This will be a shorter post for the meantime as I am about to go snoozing off for the night (hence appending In Short to signify something that spells less than 500 words; and will, from now on serve as a header that briefs the reader that he/she may expect an abridged piece).
Setting up this blog had not been easy, especially that of considering using my real name as I blog. Doing so may be a potential risk to my job and perhaps my reputation, as mental illness still has this form of stigma enveloping its realities. Thus being said, I had second thoughts of revealing (even just a bit: there are lots of Shirleys in the world) some aspects of how I live as a person with a psycho-social and neurological disability as I very well understand reluctance on society’s part to acknowledge the seemingly more obtuse side of an “erratic” albeit “passionate” mind. However, as I mulled over whether it would be more fortuitous or agreeable to at least reveal some details about my life as a person with disability, I began to realise that unraveling even just snippets of how I battle my gloom, despairs, anxieties, and everything in between might be instruments of comfort as well as assurance that everything can be well and fine. Also, as I mused, I tried to likewise turn tables around a bit in my head: what if I was a random visitor to a blog similar to this and I found out I could at least identify myself with the writer… would I not feel a sense of encouragement that, in one way or another, I have a virtual buddy of sorts that could help calm turbulent—and terrible—mood swings, not to mention episodes of “the quivers” which plunge me every now and then into an even more depressed state? That I could read posts that beckon me to cope despite some even more detailed accounts of the writer’s failures in keeping her own sense of equilibrium? It would be definitely that heartwarming to note that I am not alone. That I can make it through the rain, as the song goes.

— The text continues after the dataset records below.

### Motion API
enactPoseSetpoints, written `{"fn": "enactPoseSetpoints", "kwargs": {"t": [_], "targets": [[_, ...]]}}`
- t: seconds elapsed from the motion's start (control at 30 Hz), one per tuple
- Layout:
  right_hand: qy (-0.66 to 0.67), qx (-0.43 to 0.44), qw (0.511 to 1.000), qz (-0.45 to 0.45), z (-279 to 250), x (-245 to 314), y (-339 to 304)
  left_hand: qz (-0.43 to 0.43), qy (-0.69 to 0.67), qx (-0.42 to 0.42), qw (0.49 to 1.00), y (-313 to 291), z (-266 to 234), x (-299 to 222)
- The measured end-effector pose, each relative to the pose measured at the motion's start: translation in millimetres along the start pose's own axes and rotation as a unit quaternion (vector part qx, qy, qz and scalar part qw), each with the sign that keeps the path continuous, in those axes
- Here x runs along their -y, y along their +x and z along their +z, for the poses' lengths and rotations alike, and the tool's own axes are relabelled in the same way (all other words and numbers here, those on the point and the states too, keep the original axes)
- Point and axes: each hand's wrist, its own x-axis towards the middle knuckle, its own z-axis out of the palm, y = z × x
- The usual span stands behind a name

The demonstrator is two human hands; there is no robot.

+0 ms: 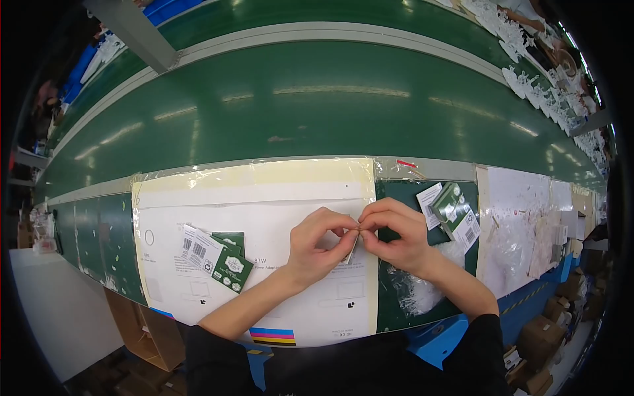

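In the head view, both hands meet just above the tabletop (pixel 99 231), over a large white printed sheet (pixel 264 218) taped down under clear film. The left hand (pixel 320 244) and the right hand (pixel 399 234) pinch a small card tag (pixel 351 249) between them, fingertips touching at its top edge near a tiny brownish bit that is too small to make out. Both hands are closed in a fine pinch on the tag, the left thumb and forefinger on one side, the right ones on the other. The tag hangs just below the fingertips, mostly hidden by the left hand.

To the left on the sheet lies a small heap of green and white tags (pixel 214 257), well apart from the hands. To the right, beside the right hand, lies another stack of green and white tags (pixel 452 208) on the dark green surface. Just under the right wrist lies a crumpled clear plastic bag (pixel 419 290). Beyond the sheet runs a wide green conveyor belt (pixel 317 105).
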Motion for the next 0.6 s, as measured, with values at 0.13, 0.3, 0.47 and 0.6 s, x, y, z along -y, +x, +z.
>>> {"fn": "enactPoseSetpoints", "kwargs": {"t": [0.13, 0.3, 0.47, 0.6], "targets": [[0.004, 0.001, 1.0, -0.002, 0.0, -0.4, -0.2, 0.004, -0.003, 0.0, 1.0, 0.0, 0.3, 0.3], [0.008, -0.004, 1.0, -0.006, -0.1, 1.3, 1.7, 0.001, -0.007, -0.004, 1.0, 1.5, 1.0, -0.2], [0.0, -0.027, 1.0, -0.015, 0.2, -1.0, 1.2, -0.015, -0.017, -0.003, 1.0, 3.0, 0.3, 0.0], [-0.005, -0.041, 0.999, -0.017, -0.7, 0.2, 0.3, -0.011, -0.017, 0.02, 1.0, 2.6, -3.5, 2.8]]}}
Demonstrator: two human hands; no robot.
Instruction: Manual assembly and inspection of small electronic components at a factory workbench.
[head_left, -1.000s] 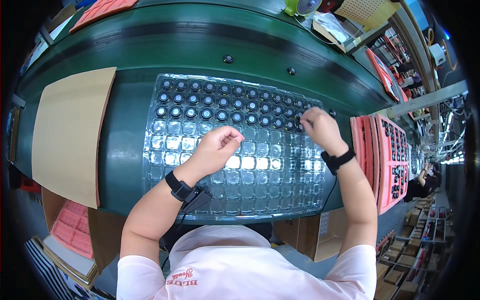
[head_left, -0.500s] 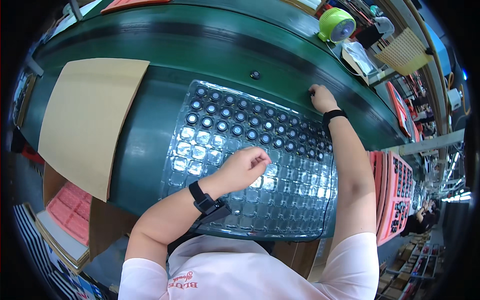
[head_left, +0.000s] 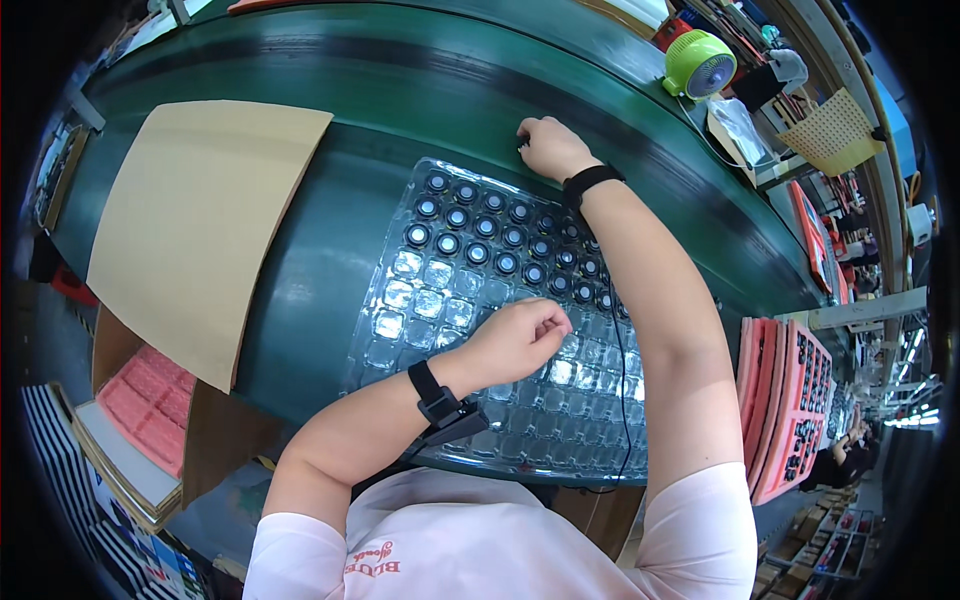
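Observation:
A clear plastic tray of square pockets lies in front of me. Small black round parts with pale, lens-like centres fill its far rows, while the nearer pockets hold none. My right hand reaches past the tray's far edge, its fingers closed round a small black part on or just over the green surface; only a bit of the part shows. Above the bare pockets, my left hand is curled with fingertips together. Whatever it may hold is hidden. My right forearm covers the tray's right end.
A brown cardboard sheet lies left of the tray on the green belt. Pink trays of black parts stand at the right. A thin black cable crosses the tray. Far right sits a green fan.
My right hand has moved left along the belt to where a lone black part lay. The left hand stays curled over the tray. The whole view has shifted slightly.

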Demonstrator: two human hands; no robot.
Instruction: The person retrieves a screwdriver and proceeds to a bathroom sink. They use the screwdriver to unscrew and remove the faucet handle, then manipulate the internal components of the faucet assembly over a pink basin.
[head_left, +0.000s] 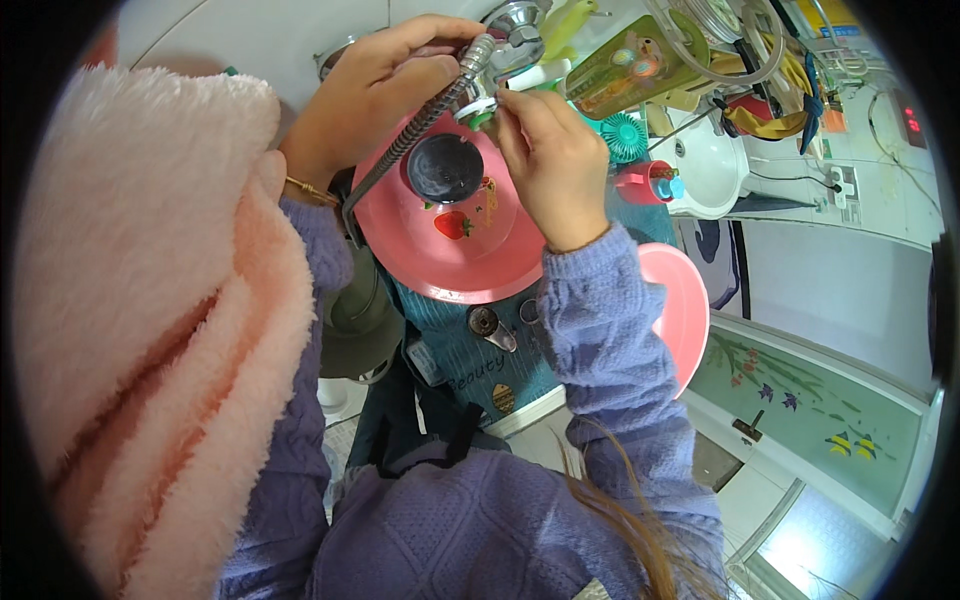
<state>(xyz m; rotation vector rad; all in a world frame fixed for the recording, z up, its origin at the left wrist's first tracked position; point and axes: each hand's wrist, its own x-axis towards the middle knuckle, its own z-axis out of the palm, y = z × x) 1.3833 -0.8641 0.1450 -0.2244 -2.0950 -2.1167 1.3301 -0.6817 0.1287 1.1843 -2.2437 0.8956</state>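
Observation:
My left hand [375, 95] is closed around a chrome fitting at the upper end of a flexible metal hose [415, 128]. Its fingertips are partly hidden behind the hose. My right hand [560, 165] pinches at a small white and green piece [478, 112] on the underside of the fitting; exactly what that piece is I cannot make out. Right above, a chrome tap body [516, 30] sits against the white wall. Below both hands stands a pink basin [420, 262] with a strawberry print and a dark round dish [445, 168] in it.
A second pink basin [690, 310] is partly behind my right sleeve. Small metal parts [485, 322] lie on the teal mat [540, 370]. To the right are a green fan brush [623, 137], a pink cup [640, 183] and a white washbasin [715, 165]. A fluffy pink towel [150, 250] hangs at left.

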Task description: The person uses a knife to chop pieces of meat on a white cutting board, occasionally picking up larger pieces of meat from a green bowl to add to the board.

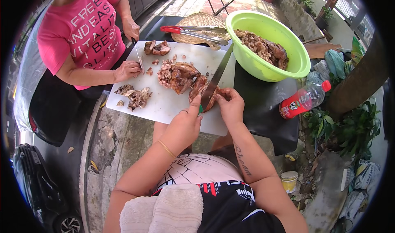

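Note:
My left hand [186, 123] grips a large knife [219, 72] by its green handle, mostly hidden, with the index finger along the blade. The blade lies across a piece of browned meat [199, 89] at the near right of the white cutting board [169, 109]. With bent fingers, my right hand [230, 105] holds the meat's right side. Left of it are a larger browned chunk [182, 78] and a heap of diced meat [164, 74]. Grey-brown scraps [139, 98] lie near the board's left edge, and two chunks [161, 48] at its far side.
Across the board's left, a person in a pink shirt [89, 32] holds a smaller knife [139, 55]. Red-handled tongs [197, 30] rest on a woven fan [197, 20]. A green basin [299, 57] holds chopped meat; a red-capped plastic bottle [304, 100] is at right.

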`<state>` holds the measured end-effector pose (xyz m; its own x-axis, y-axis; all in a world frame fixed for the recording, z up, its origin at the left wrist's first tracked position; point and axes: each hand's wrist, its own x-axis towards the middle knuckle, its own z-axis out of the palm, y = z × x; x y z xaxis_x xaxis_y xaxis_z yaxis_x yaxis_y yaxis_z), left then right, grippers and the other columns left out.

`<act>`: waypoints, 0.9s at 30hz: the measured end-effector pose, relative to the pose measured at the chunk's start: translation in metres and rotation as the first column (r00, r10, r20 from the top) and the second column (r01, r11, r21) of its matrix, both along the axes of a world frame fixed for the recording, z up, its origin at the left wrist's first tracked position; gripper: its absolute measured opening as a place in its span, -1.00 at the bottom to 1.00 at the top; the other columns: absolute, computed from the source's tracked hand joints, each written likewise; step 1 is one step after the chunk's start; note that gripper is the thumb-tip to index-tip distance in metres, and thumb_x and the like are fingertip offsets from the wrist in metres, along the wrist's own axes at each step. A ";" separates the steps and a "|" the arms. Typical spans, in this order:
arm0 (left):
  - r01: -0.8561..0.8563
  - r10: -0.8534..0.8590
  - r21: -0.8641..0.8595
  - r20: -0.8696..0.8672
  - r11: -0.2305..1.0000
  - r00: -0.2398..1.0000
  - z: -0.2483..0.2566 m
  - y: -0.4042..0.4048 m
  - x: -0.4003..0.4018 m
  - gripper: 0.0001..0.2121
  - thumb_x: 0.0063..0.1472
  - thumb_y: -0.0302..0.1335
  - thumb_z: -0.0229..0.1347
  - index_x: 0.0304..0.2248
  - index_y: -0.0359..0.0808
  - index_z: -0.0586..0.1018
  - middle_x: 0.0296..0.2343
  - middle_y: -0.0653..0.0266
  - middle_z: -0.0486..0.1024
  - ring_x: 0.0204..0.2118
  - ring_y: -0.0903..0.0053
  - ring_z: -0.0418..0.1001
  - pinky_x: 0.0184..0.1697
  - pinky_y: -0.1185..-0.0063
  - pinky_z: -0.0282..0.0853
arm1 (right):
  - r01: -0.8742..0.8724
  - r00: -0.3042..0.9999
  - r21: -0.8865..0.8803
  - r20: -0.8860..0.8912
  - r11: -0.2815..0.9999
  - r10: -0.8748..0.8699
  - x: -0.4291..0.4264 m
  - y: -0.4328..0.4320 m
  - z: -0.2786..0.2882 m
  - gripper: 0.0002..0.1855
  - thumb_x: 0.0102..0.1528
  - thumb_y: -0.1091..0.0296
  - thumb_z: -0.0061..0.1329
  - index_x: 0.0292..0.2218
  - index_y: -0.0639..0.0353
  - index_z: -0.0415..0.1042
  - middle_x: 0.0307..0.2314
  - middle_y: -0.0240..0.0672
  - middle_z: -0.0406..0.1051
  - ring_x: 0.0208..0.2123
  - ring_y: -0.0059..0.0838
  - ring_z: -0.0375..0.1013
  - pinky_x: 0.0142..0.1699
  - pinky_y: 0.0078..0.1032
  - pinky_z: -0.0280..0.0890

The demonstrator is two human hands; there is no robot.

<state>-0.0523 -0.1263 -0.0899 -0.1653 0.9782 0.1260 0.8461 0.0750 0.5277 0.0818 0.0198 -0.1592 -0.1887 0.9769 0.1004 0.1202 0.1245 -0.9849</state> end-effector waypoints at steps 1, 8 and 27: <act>0.005 -0.004 -0.009 0.008 1.000 1.000 -0.001 0.001 0.001 -0.38 0.33 -0.37 0.06 0.33 -0.24 0.16 -0.34 -0.04 0.60 -0.30 0.03 0.58 -0.20 0.20 0.41 | 0.002 1.000 0.009 0.012 1.000 -0.002 0.000 0.000 -0.001 -0.84 0.08 0.58 0.24 -0.27 0.33 0.55 -0.40 -0.39 0.56 -0.36 -0.67 0.47 -0.19 -0.63 0.40; 0.063 -0.076 -0.118 -0.111 0.991 0.991 -0.001 -0.016 -0.005 -0.35 0.30 -0.44 0.05 0.32 -0.36 0.13 -0.41 -0.08 0.58 -0.34 0.03 0.57 -0.21 0.22 0.42 | 0.007 0.998 -0.006 0.065 1.000 -0.006 -0.002 0.002 -0.007 -0.82 0.07 0.50 0.26 -0.26 0.36 0.61 -0.40 -0.28 0.59 -0.39 -0.57 0.51 -0.21 -0.55 0.41; 0.103 -0.175 -0.329 -0.198 0.939 0.965 0.015 -0.006 0.011 -0.31 0.20 -0.60 0.00 0.29 -0.62 0.08 -0.48 -0.22 0.54 -0.40 -0.04 0.56 -0.27 0.23 0.49 | 0.059 0.979 0.048 0.190 0.997 -0.067 -0.003 -0.007 0.001 -0.64 0.02 0.46 0.27 -0.14 0.28 0.50 -0.39 -0.19 0.58 -0.37 -0.29 0.56 -0.18 -0.40 0.45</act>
<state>-0.0409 -0.1326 -0.0751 -0.0285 0.9845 -0.1729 0.9521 0.0794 0.2953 0.0787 0.0125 -0.1582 -0.1464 0.9831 0.1099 0.3153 0.1516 -0.9368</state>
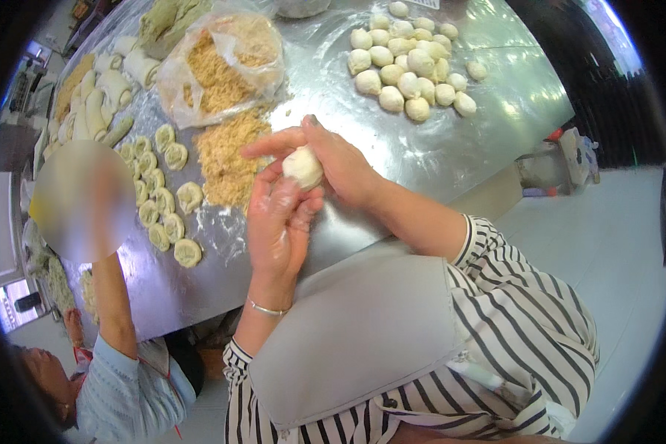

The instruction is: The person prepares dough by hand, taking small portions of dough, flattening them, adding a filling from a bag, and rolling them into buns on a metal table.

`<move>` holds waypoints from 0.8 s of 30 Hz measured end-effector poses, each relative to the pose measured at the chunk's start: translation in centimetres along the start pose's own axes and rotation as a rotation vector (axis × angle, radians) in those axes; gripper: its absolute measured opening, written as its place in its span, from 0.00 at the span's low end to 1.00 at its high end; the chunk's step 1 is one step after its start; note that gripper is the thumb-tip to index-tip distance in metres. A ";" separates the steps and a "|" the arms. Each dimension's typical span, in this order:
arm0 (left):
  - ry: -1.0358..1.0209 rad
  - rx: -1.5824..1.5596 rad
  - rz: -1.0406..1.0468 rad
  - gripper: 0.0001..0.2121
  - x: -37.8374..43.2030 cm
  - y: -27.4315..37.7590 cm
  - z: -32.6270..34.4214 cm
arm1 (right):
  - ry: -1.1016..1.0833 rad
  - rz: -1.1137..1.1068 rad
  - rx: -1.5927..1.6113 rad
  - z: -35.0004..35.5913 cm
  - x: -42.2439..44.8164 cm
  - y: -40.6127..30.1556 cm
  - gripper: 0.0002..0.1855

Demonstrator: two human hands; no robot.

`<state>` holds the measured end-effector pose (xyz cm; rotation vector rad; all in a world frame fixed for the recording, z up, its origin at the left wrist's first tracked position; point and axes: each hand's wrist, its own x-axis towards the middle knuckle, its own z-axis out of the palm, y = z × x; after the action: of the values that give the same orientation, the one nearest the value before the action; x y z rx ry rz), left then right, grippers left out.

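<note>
A smooth, pale dough ball point(303, 167) sits between my two hands above the steel table's near edge. My left hand point(280, 219), with a thin bracelet at the wrist, holds it from below with curled fingers. Cupped against the ball's right and upper side is my right hand point(348, 169), its thumb pointing up and its fingers reaching across behind the ball. Just beyond my left hand lies a heap of crumbly orange-brown filling point(227, 161). Several small dough discs with dented middles point(187, 253) lie to the left. A cluster of rounded dough balls point(409, 85) rests at the far right.
A clear plastic bag point(172, 97) of the same crumbs stands behind the heap. Dough rolls point(95, 111) and a large dough mass point(164, 22) lie far left. A co-worker's arm point(114, 299) reaches over the table point(216, 288) at left, the hand blurred.
</note>
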<state>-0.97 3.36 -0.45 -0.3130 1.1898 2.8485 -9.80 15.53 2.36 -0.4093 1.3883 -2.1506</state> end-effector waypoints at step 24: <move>0.697 0.778 0.497 0.08 -4.3 16.1 -14.6 | 0.808 -0.160 -1.304 -32.2 1.8 -10.6 0.24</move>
<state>3.86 -18.10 1.67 -1.1266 2.6802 2.3324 -31.03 41.69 -1.74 -0.0492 3.2109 -1.1893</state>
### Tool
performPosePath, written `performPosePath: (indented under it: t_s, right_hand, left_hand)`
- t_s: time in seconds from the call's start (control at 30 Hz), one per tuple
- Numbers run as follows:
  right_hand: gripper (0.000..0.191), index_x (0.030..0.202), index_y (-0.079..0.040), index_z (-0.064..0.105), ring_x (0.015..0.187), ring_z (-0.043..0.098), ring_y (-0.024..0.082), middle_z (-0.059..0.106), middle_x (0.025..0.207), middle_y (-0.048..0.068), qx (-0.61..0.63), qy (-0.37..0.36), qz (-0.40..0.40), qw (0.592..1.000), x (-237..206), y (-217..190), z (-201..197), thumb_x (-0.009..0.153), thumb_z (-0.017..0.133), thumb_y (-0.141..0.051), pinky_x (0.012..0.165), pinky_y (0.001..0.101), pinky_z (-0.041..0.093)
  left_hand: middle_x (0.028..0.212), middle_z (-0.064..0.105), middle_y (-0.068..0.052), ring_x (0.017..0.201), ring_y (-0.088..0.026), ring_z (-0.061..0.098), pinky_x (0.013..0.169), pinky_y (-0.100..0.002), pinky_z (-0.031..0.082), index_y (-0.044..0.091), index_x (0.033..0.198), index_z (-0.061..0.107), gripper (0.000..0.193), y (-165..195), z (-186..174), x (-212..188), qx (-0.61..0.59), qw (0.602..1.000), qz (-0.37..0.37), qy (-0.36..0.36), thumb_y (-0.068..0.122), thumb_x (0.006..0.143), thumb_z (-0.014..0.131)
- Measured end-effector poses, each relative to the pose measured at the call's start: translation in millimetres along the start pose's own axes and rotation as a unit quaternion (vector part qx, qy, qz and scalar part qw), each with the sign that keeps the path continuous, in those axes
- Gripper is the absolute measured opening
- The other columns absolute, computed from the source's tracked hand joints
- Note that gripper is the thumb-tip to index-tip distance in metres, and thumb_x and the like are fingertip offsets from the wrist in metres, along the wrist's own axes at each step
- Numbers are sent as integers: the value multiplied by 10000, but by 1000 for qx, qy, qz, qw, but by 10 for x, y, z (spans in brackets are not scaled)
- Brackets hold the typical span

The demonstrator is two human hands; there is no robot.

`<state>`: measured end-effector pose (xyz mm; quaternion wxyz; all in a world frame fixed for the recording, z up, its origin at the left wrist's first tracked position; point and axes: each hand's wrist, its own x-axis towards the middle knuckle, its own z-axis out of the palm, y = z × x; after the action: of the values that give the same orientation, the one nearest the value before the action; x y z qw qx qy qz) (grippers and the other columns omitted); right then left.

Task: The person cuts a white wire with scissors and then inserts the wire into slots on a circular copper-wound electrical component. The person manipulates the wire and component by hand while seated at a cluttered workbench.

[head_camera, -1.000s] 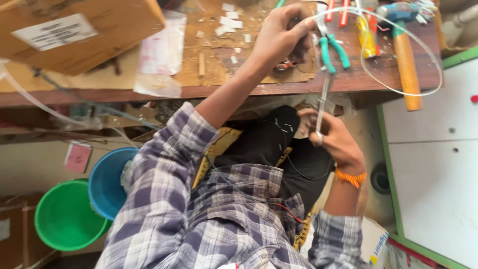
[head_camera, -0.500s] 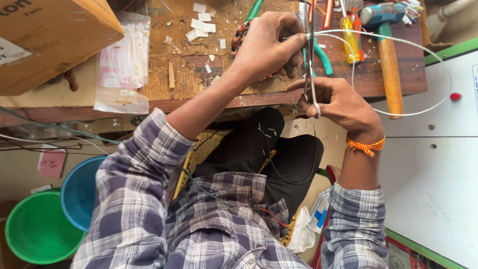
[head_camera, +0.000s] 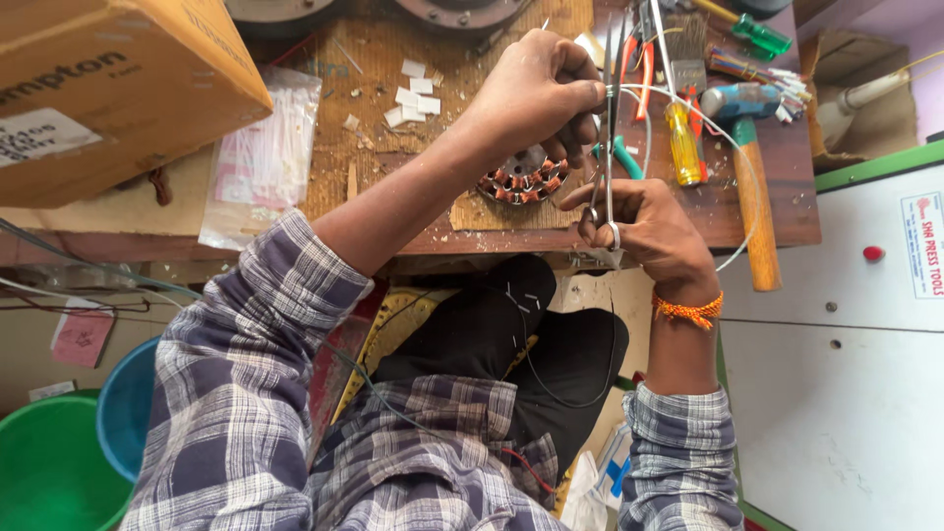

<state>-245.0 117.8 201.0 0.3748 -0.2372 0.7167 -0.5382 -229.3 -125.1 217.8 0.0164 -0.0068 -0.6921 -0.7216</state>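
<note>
**Scissors at the white wire, over the bench edge**

Scissors (head_camera: 607, 147): metal, blades pointing up and away, thin and nearly closed as far as I can tell. Held just above the front edge of the wooden bench (head_camera: 433, 211). Right hand (head_camera: 649, 231) has fingers through the loops at the bottom, curled tight around them. Orange thread band on that wrist.

Left hand (head_camera: 536, 93): fingers bunched together, pinching the white wire (head_camera: 733, 147) right at the scissor blades near the top. The wire loops out right in a wide arc over the tools and comes back down toward the right hand. Hands are near each other, one above the other along the blades.

Just under the left hand: round stator core (head_camera: 521, 180) with copper windings, lying flat on the bench, partly hidden by the hand.

Right of the scissors: yellow-handled screwdriver (head_camera: 682, 143), then a hammer (head_camera: 752, 187) with wooden handle and blue head, handle overhanging the bench edge. Teal-handled pliers (head_camera: 621, 155) sit behind the blades. Green screwdriver (head_camera: 752, 31) at top right.

Left side of the bench: clear plastic bag (head_camera: 261, 157) of white strips, cardboard box (head_camera: 108, 88) beyond it. Small white paper slips (head_camera: 413, 93) scattered mid-bench.

Below the bench, lower left: blue tub (head_camera: 123, 403) and green tub (head_camera: 49, 462), touching.
</note>
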Motion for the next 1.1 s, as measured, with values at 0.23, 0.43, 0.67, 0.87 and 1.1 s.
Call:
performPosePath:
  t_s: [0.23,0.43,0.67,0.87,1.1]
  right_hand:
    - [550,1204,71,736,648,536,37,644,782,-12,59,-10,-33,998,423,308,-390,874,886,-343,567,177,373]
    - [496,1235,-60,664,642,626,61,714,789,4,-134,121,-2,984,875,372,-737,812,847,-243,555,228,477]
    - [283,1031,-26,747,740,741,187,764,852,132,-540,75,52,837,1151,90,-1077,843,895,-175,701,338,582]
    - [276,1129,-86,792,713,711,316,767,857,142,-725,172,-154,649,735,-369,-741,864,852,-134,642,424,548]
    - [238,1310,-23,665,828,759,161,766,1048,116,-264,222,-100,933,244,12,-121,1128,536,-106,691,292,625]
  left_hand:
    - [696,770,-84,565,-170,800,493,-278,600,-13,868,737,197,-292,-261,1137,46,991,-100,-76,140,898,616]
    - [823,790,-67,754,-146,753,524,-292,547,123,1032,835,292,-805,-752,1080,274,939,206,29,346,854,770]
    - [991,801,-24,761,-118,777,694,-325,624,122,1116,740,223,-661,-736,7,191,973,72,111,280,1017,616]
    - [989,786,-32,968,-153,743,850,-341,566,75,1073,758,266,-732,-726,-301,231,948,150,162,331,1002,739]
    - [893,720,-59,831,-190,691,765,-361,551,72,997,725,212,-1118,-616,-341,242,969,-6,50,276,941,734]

So it’s more of what I can do for others and myself as well, for blogging about my illness serves as a respite from brooding all the more about my supposedly hapless, decapitated efforts to survive smirks and condescension, haughtiness and stigma. At least I have a release.
What I can say, therefore, is that talking about one’s disorder is not so bad after all. Who knows I could save a life just by chronicling all these that others may find bizarre or worse, self-centred. As long as I can survive my daily terrors, then I shall continue writing.
Yes. Because I have the will to live.